* Work to be completed
All the data below needs to be retyped exactly as shown.

━━━━━━━━━━━━━━━━━━━━

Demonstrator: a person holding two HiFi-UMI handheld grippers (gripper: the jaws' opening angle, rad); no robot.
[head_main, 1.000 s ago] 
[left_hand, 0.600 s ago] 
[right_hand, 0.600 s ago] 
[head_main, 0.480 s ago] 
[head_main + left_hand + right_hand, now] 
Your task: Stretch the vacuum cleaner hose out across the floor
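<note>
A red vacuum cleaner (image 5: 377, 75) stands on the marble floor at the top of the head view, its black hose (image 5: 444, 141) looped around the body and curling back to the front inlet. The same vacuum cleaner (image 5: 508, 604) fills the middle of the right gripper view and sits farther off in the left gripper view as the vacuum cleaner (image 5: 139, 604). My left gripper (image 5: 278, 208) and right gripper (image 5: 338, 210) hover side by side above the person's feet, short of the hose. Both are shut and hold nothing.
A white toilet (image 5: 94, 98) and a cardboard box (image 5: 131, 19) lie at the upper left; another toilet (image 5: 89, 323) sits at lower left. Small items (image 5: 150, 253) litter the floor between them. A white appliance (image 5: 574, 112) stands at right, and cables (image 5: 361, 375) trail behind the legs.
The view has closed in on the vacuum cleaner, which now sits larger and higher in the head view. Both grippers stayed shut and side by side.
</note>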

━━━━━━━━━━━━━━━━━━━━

* Solution for this problem
Demonstrator: a person holding two HiFi-UMI handheld grippers (gripper: the jaws' opening angle, rad); no robot.
[head_main, 1.000 s ago] 
[left_hand, 0.600 s ago] 
[right_hand, 0.600 s ago] 
[head_main, 0.480 s ago] 
[head_main + left_hand + right_hand, now] 
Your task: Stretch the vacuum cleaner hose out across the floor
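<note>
A red vacuum cleaner (image 5: 377, 75) stands on the marble floor at the top of the head view, its black hose (image 5: 444, 141) looped around the body and curling back to the front inlet. The same vacuum cleaner (image 5: 508, 604) fills the middle of the right gripper view and sits farther off in the left gripper view as the vacuum cleaner (image 5: 139, 604). My left gripper (image 5: 278, 208) and right gripper (image 5: 338, 210) hover side by side above the person's feet, short of the hose. Both are shut and hold nothing.
A white toilet (image 5: 94, 98) and a cardboard box (image 5: 131, 19) lie at the upper left; another toilet (image 5: 89, 323) sits at lower left. Small items (image 5: 150, 253) litter the floor between them. A white appliance (image 5: 574, 112) stands at right, and cables (image 5: 361, 375) trail behind the legs.
The view has closed in on the vacuum cleaner, which now sits larger and higher in the head view. Both grippers stayed shut and side by side.
</note>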

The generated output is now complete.